Their familiarity makes me uncomfortable; who is this man with concern and exasperation in his voice?

“It is what it is,” Jamie says.

“Does Ethan know?” Benjamin nods towards the kitchen.

Lifting his head, Jamie whispers, “It’s got nothing to do with Ethan.”

Benjamin glances at me again. “I hope not.”

They turn as Miriam and I finally reach the bottom of the stairs. When Davis comes from the living room, it’s hard not to flinch against his signal.

My jaw is stiff but my voice is steady. “Do I need to bring anything?”

“If you had been paying attention when we first arrived you would have heard, this is not an Extraction,” Benjamin says.

“Isn’t it?”

“This is bullshit,” Davis says.

Benjamin ignores him. “Counsellor Tesla is waiting for you in the kitchen.”

The name sinks in. Tesla. Ethan Tesla. The head of the Deactivation Program Jamie was in. Is in? It makes me think of Helena and my fear screws deeper. Why would
he
come for me? I remember the hushed voice of the Warden while I hid in a cupboard in the Gallaghers’ conservatory, trying to mask my signal with Jamie’s last time Affinity passed through the area. I remember her warning Jamie about the fluctuations in his reading and how Tesla would be unhappy. Is that what this is about? They’ve figured out the situation between Jamie and me? But if the Warden came through again, why didn’t we feel her probing signal in the bandwidth? It doesn’t make sense.

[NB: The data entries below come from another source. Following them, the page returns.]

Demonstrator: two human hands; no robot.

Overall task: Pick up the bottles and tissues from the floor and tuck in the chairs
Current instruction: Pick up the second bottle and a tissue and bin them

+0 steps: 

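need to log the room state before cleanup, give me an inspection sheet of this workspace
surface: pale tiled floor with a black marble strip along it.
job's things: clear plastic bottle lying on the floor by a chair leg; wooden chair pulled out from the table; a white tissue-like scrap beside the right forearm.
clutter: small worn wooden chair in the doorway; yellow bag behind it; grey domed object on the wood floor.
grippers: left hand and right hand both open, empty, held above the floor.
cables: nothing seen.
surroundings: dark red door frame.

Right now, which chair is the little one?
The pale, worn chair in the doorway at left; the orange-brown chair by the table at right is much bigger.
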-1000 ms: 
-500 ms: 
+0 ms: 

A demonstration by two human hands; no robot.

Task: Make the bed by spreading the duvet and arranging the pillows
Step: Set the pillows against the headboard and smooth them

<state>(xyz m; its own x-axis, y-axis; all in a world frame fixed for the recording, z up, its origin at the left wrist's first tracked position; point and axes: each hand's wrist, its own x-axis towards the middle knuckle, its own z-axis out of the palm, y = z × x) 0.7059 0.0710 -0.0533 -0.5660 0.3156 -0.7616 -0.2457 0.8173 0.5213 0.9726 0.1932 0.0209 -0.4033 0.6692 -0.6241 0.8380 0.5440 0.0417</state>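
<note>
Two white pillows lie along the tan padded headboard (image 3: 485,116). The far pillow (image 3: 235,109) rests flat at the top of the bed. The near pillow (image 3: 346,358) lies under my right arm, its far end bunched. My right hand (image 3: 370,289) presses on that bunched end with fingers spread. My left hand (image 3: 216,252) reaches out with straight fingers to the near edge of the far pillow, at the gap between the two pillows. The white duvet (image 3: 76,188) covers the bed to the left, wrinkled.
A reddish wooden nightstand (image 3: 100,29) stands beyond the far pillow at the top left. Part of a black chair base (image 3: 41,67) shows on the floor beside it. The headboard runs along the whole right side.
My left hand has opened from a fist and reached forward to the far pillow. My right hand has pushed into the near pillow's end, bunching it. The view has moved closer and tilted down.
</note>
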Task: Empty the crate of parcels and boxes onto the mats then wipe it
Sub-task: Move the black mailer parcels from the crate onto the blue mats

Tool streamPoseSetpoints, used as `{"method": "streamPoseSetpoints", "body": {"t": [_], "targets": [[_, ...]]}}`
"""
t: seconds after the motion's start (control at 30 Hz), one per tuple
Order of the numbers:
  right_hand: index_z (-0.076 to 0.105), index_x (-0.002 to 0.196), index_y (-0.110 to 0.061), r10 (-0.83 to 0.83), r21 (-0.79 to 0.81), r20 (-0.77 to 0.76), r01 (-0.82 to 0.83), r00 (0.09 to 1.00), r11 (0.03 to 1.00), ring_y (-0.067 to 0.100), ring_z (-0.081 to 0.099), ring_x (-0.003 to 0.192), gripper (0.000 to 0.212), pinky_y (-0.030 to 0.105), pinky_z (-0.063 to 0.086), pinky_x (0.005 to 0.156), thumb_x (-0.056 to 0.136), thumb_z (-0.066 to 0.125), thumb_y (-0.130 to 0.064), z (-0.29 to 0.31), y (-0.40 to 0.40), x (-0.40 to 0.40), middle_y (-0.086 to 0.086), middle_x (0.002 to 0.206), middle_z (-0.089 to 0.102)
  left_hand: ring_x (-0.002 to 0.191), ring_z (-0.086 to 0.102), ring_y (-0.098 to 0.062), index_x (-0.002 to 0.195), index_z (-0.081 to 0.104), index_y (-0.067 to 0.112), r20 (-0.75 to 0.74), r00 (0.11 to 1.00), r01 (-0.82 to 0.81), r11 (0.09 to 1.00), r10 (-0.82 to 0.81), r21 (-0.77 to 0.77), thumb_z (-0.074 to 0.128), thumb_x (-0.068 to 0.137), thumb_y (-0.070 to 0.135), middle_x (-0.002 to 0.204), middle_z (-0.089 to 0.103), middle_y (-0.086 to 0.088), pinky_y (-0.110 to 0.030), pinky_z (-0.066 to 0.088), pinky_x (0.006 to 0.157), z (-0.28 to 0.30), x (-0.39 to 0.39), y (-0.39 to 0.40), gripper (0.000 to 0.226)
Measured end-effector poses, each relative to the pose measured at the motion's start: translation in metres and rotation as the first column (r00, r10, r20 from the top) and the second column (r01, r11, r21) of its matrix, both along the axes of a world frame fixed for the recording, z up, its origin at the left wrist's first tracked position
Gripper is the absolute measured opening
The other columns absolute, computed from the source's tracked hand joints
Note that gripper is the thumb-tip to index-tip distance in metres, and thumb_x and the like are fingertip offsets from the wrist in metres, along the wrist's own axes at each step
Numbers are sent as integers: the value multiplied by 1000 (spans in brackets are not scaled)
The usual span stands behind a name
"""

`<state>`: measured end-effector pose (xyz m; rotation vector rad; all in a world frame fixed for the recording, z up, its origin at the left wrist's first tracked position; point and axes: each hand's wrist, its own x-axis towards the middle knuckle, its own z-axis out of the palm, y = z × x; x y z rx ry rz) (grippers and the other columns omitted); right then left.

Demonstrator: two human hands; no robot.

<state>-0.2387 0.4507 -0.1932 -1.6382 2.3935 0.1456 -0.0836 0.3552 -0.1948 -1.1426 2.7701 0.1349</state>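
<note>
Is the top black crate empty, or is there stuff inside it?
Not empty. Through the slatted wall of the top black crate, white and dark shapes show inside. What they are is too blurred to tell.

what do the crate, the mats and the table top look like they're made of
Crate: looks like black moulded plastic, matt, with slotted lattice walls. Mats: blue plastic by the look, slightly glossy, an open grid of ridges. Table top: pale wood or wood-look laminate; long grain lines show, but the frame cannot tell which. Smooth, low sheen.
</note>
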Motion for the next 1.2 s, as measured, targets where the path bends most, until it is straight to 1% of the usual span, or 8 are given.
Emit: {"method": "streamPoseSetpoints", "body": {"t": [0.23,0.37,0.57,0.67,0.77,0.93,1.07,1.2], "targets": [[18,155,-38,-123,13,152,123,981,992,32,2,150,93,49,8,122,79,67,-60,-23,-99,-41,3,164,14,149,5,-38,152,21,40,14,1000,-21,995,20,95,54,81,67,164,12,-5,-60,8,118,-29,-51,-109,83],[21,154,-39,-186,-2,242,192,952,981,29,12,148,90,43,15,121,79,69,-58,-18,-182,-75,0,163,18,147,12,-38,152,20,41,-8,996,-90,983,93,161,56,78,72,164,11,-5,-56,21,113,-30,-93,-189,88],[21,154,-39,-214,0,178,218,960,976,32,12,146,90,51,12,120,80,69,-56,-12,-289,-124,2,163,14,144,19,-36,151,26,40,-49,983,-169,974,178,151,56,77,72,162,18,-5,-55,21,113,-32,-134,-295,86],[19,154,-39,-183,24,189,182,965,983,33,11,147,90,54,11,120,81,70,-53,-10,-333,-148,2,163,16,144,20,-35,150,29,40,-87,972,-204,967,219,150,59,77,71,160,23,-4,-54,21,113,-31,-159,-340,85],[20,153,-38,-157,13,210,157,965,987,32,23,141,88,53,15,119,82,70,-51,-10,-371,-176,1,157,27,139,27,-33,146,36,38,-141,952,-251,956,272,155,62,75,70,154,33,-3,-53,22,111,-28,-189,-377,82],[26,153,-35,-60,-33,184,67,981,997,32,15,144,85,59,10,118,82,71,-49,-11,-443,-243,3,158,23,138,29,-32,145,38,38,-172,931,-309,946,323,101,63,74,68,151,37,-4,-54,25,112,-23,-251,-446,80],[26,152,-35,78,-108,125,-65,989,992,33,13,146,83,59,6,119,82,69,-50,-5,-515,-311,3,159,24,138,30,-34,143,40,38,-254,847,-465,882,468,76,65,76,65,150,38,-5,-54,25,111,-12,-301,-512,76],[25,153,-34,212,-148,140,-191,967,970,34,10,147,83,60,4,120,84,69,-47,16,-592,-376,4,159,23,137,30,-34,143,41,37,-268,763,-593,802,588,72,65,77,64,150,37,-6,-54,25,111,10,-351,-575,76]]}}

“There’s been a directive from the Executive.” Jamie does not touch me and keeps his face expressionless. “You’ve got a two-week reprieve.”

“She’s a runner,” Davis says, under his breath.

“I don’t understand. I thought you were here for me.”

Davis grips his baton. “We are.”

“Yes,” Jamie says. “We’ve all seen your glowing stick.”

Davis juts his jaw. “Give me an excuse, Richie Rich.”

“Enough.” Benjamin steps between them, like it isn’t the first time he’s heard them argue. “We follow protocol. Now, please, they are waiting for you.” He nods me towards the kitchen and I walk like I’m on the moon, slow, cumbersome, strangely detached from gravity, struggling to comprehend what feels like a miraculous stay of execution.
Aiden. Aiden
. My head soars in space, signals crash around me then I stumble against the bookcase. Three hands catch me. Miriam and Jamie, his touch potent and alive with electricity. The third hand pulls back. The startled intake of breath belongs to Benjamin. I picture the exchange of looks between them and know he’s sensed the link between Jamie and me.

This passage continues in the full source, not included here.